Under the geometric approach, a polytope's 0-dimensional elements are interpreted as points in some space, most often Euclidean space. There are two branching approaches to defining higher-dimensional elements. These can either be defined as sets in the *geometric-combinatorial* approach, or as manifolds in the *geometric-topological* approach.

#### Geometric-combinatorial approach[edit | edit source]

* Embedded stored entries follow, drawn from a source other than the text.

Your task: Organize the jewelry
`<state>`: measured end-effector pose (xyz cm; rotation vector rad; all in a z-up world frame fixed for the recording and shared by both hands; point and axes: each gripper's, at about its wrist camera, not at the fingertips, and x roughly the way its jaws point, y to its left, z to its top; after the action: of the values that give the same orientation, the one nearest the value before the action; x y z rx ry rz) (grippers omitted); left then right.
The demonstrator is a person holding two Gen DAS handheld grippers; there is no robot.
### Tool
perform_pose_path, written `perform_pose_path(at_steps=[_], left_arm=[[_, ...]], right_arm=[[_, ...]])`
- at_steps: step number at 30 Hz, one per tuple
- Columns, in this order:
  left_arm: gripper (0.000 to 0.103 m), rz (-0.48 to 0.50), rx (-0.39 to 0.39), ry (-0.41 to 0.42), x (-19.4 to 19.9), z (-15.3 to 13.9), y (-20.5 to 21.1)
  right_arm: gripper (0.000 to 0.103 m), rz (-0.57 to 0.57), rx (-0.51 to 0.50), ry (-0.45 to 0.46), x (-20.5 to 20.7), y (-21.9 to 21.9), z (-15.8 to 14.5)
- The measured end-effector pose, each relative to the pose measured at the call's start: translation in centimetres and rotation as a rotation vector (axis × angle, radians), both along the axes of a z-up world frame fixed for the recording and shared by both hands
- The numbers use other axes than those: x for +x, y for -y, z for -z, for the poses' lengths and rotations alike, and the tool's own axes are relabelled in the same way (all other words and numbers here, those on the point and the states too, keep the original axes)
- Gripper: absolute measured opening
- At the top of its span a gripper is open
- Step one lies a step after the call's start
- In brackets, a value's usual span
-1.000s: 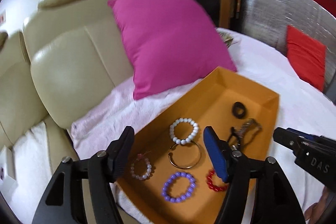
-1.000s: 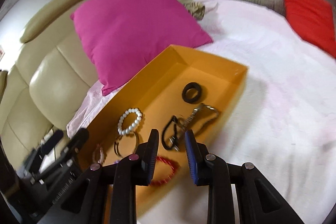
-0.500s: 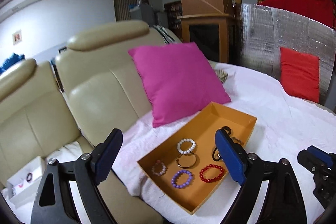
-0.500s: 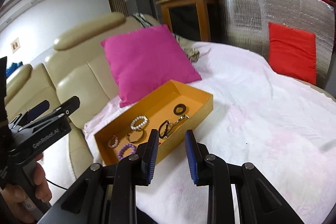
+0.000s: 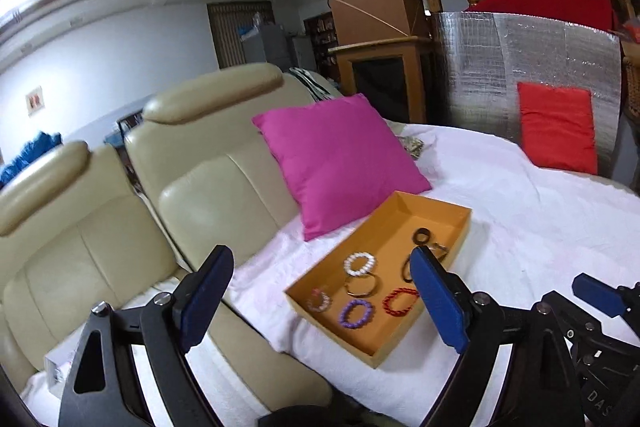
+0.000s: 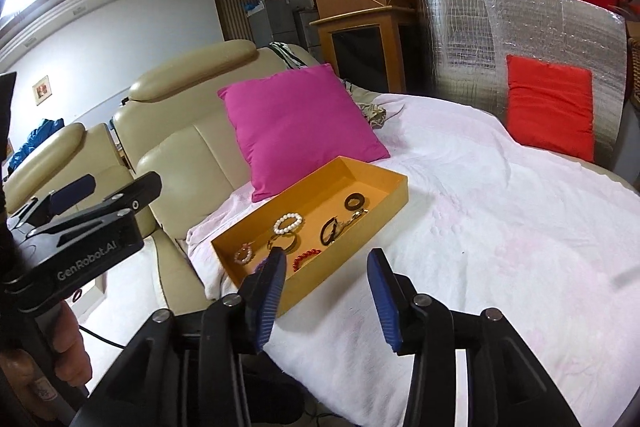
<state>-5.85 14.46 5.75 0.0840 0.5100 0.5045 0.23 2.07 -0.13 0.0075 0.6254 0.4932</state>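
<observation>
Orange tray (image 5: pixel 460 239) on white cover, holding white bracelet (image 5: pixel 359 264), red bracelet (image 5: pixel 400 301), purple bracelet (image 5: pixel 355 313)

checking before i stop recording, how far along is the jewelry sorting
Looks finished or nearly so. Done: the white bead bracelet, purple bracelet, red bracelet, pink bracelet, gold bangle and black ring all lie inside the orange tray. In hand: nothing; the left claw and right claw are both open and empty. Left: no loose jewelry shows on the white sheet.

White-covered bed (image 5: pixel 540 211) bearing orange tray (image 5: pixel 460 231), pink cushion (image 5: pixel 340 159), red cushion (image 5: pixel 558 131)
</observation>
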Motion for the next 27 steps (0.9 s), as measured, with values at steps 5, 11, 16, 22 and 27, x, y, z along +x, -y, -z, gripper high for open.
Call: perform_pose_path(at_steps=[5,11,16,22,27], left_arm=[[0.090,-0.007,-0.010,0.039,-2.0,-0.5,-0.8],[0.090,-0.016,-0.039,0.021,-1.8,-0.2,-2.5],[0.090,-0.020,-0.043,0.016,-1.8,0.1,-2.9],[0.090,-0.025,-0.058,0.009,-1.6,0.3,-3.4],[0.090,-0.026,-0.067,0.002,-1.5,0.6,-3.8]], right_arm=[[0.047,0.021,-0.025,0.031,-0.8,-1.2,0.0],[0.047,0.030,-0.035,0.024,-0.6,-2.5,0.4],[0.047,0.030,-0.022,0.025,-0.5,-3.3,0.4],[0.047,0.030,-0.020,0.017,-0.3,-3.7,0.7],[0.047,0.033,-0.016,0.004,-0.1,-3.9,0.8]])
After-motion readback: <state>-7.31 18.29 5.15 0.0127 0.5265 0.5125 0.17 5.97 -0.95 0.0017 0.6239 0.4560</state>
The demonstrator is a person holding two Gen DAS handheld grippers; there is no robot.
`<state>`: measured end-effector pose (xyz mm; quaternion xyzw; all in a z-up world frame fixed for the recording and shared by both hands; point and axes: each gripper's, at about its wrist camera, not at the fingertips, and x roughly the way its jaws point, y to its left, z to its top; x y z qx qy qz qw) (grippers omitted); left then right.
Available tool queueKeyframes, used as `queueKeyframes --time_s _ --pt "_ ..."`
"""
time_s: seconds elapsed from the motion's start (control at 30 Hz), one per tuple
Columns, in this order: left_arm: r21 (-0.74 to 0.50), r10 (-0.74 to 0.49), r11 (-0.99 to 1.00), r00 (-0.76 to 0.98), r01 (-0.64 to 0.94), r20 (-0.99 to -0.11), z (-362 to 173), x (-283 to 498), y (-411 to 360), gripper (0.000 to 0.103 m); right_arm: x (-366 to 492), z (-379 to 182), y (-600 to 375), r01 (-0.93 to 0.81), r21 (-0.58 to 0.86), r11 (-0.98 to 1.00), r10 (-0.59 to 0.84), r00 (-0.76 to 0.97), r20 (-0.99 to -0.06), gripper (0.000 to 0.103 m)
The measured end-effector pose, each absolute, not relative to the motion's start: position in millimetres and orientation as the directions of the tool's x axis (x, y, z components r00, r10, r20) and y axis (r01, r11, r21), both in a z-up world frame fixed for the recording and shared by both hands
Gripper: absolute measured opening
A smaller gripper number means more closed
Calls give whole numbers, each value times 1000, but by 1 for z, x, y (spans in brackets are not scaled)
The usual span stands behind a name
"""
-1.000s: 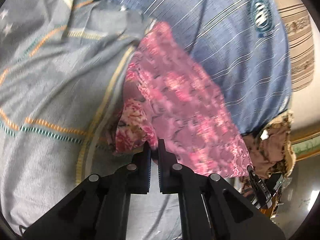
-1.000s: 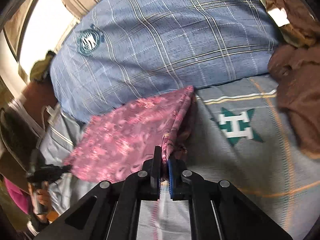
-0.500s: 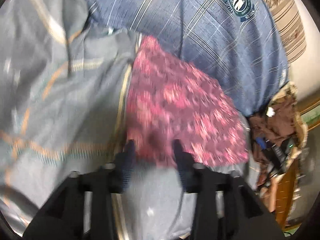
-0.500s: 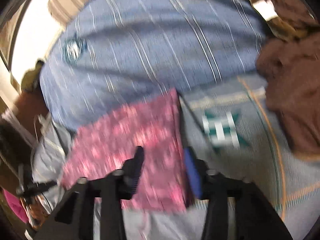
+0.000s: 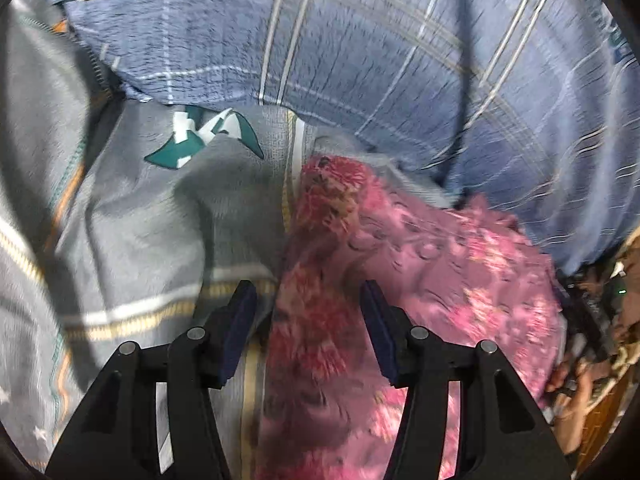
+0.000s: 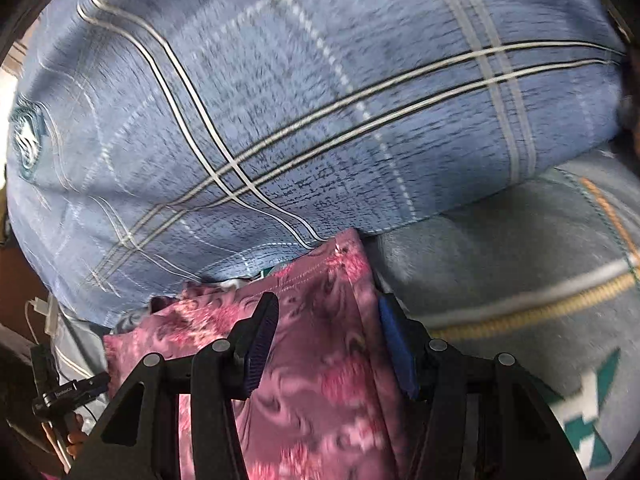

Under the geometric-combinatorial approach, every one of a polytope's elements, save for its vertices, is defined as the set of its facets, or as any other equivalent structure thereof. As such, only the vertices are truly embedded in space, while any lines drawn or faces filled to represent such a polytope are only a graphical representation. This makes some of its properties, like density or volume quite hard if not impossible to define in the general case.

#### Additional restrictions[edit | edit source]

The disadvantage of the geometric approach to defining polytopes is that many extra restrictions which are often taken for granted have to be explicitly stated.

## Types of polytopes[edit | edit source]

The most common way to classify polytopes is by their dimension. 2-dimensional polytopes being called polygons, followed by 3D polyhedra and 4D polychora. The general name used for a polytope of n-dimension is n-polytope. Specific names for polytopes of dimensions lower than 2D or greater than 4D exist, but are much rarer or unagreed upon.

If a polytope is isogonal and (geometrically) has one size of edges only, and all of its elements are realizable as such, it is called a uniform polytope. If the requirement of uniform elements is removed, allowing for Johnson solids as cells, then it is called a scaliform polytope, and if the requirement of vertex-transitivity is removed (or rather negated) and convexity would be added instead, then it is called a convex regular-faced polytope.